From Progarchives.com, the ultimate progressive rock music website

Neu!mann
Prog Reviewer
3 stars "It has everything that makes entertainment great!"

That was the breathless claim on posters advertising the epic 1960 Kirk Douglas film about the legendary Roman slave-turned-rebel hero, and the same PR hyperbole applies to the concept album of the same title, released at the peak of Prog Rock's Golden Age by everyone's favorite ELP clone: Triumvirat.

Okay, so maybe 'clone' is too strong a word. If imitation really is the highest form of flattery then Jürgen Fritz was only extending his appreciation of Classical Music to include Classical Rockers like Keith Emerson. In truth Triumvirat at its mid-'70s best represented a version of how ELP might have sounded without any pretensions to High Culture, making the German keyboard trio a welcome alternative to their English role model. And "Spartacus" found the band at its popular (if not quite its aesthetic) zenith, performing with an energy and confidence that easily offset their often derivative style.

The opening theme to "The Capital of Power" is uncomfortably close to the title track of ELP's "Trilogy" album. But after that the similarities are merely (and not unpleasantly) cosmetic, right down to the ratio of moog solos and radio-friendly ballads. Some of the latter ("The Gladiator's Song"; "The Deadly Dream of Freedom") anticipated the dumbed-down commercial pop of later Triumvirat line-ups, but were arranged and played here with conviction, despite the occasional tonal faux-pas. Hearing the lyric "I've been trained to kill a man / a sword, a spear or with my hand" crooned in the manner of Greg Lake singing "Still...You Turn Me On" can be a little disconcerting, if you think about it.

The subject matter was fitting for a talented secondhand act dogging the footsteps of a conquering supergroup, although maybe Fritz should have considered the fate of his album's hero: captured and crucified on the Appian Way. But the album itself likely profited by a happy accident of timing, appearing while Emerson and company were on their long hiatus before the stumble of "Works Volume 1".

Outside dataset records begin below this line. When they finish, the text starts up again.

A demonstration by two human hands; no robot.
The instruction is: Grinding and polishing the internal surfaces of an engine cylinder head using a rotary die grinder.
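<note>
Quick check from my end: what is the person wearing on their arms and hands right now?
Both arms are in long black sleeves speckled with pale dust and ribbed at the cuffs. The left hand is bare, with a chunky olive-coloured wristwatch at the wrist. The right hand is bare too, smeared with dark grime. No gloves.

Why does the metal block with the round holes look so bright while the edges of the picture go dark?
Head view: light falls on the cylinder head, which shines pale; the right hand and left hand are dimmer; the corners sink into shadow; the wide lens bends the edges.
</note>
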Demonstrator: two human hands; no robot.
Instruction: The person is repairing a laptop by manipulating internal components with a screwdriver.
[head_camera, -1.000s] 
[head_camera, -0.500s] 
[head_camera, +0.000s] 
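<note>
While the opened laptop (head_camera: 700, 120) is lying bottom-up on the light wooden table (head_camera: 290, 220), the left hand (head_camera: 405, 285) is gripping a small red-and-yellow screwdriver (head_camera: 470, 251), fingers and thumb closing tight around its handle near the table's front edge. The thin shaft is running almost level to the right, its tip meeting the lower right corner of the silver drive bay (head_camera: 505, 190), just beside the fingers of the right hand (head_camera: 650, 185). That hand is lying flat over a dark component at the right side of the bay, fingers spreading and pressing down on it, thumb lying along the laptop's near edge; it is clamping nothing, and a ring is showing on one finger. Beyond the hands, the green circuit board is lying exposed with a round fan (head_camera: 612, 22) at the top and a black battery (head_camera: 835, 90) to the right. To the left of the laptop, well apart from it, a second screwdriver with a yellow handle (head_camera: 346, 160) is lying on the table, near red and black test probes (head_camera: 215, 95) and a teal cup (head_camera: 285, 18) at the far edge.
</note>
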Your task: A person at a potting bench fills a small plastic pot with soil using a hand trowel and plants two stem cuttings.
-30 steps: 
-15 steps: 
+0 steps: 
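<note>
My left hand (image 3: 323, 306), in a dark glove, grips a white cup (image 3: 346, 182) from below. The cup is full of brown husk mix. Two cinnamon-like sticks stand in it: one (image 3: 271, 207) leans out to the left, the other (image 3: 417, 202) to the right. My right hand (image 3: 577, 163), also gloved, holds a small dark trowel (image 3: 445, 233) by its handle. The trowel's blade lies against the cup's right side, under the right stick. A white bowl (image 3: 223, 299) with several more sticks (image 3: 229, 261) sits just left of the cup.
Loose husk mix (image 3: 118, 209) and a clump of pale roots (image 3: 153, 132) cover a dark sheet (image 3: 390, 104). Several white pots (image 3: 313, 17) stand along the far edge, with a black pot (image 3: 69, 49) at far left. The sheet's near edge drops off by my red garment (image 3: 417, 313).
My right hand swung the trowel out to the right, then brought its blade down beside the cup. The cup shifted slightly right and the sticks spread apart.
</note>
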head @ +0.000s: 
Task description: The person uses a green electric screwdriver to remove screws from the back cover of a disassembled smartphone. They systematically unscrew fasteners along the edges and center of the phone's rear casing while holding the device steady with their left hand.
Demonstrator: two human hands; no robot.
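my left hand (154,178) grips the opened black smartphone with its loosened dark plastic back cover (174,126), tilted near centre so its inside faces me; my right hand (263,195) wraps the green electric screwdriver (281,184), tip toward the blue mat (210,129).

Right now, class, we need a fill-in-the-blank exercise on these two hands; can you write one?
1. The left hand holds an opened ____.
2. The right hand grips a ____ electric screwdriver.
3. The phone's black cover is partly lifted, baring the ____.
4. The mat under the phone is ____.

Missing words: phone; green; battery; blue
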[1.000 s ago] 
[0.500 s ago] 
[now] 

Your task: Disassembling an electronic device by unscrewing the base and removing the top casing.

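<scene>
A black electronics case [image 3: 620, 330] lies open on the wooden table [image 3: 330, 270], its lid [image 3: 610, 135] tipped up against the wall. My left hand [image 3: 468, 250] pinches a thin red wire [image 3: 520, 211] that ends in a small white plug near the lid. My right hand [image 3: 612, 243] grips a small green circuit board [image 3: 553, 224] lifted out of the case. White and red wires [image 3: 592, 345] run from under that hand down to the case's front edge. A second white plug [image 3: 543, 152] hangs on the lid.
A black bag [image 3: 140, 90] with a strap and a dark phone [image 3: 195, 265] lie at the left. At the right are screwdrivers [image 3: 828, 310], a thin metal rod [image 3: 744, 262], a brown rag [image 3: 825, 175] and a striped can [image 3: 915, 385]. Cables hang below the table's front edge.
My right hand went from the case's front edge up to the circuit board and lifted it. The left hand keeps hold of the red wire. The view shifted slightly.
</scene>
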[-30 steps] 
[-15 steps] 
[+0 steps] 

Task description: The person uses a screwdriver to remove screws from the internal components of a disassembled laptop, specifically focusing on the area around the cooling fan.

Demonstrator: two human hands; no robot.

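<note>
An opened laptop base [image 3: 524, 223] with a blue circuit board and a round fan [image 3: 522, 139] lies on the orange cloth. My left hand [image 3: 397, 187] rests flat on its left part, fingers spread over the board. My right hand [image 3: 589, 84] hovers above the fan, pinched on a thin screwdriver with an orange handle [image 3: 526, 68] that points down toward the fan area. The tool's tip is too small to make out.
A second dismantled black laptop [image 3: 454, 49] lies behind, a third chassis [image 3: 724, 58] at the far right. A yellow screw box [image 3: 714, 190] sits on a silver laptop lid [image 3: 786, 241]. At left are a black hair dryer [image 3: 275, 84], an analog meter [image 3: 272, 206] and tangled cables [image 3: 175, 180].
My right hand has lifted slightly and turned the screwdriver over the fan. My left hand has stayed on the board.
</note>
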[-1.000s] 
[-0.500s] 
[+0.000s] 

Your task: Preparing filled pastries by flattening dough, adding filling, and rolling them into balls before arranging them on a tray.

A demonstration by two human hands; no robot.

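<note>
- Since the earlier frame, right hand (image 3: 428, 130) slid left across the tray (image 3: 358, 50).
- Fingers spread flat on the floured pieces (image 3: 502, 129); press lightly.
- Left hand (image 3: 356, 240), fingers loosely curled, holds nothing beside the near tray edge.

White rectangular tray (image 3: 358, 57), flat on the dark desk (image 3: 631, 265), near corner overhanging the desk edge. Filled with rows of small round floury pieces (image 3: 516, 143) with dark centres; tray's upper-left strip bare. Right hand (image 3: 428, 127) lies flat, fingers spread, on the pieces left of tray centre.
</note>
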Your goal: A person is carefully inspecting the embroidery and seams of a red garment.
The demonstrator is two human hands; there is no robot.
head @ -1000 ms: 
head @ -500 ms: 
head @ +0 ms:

It might have led to even greater success had singer / bassist Helmut Köllen not quit to pursue a solo career (releasing one studio album before his untimely death, ironically titled after the Beatles song "You Won't See Me"). Triumvirat was never quite the same afterward, but "Spartacus" still carries enough nostalgia value to earn three strong stars, especially from anyone who can recall hearing it (almost) fresh off the racks.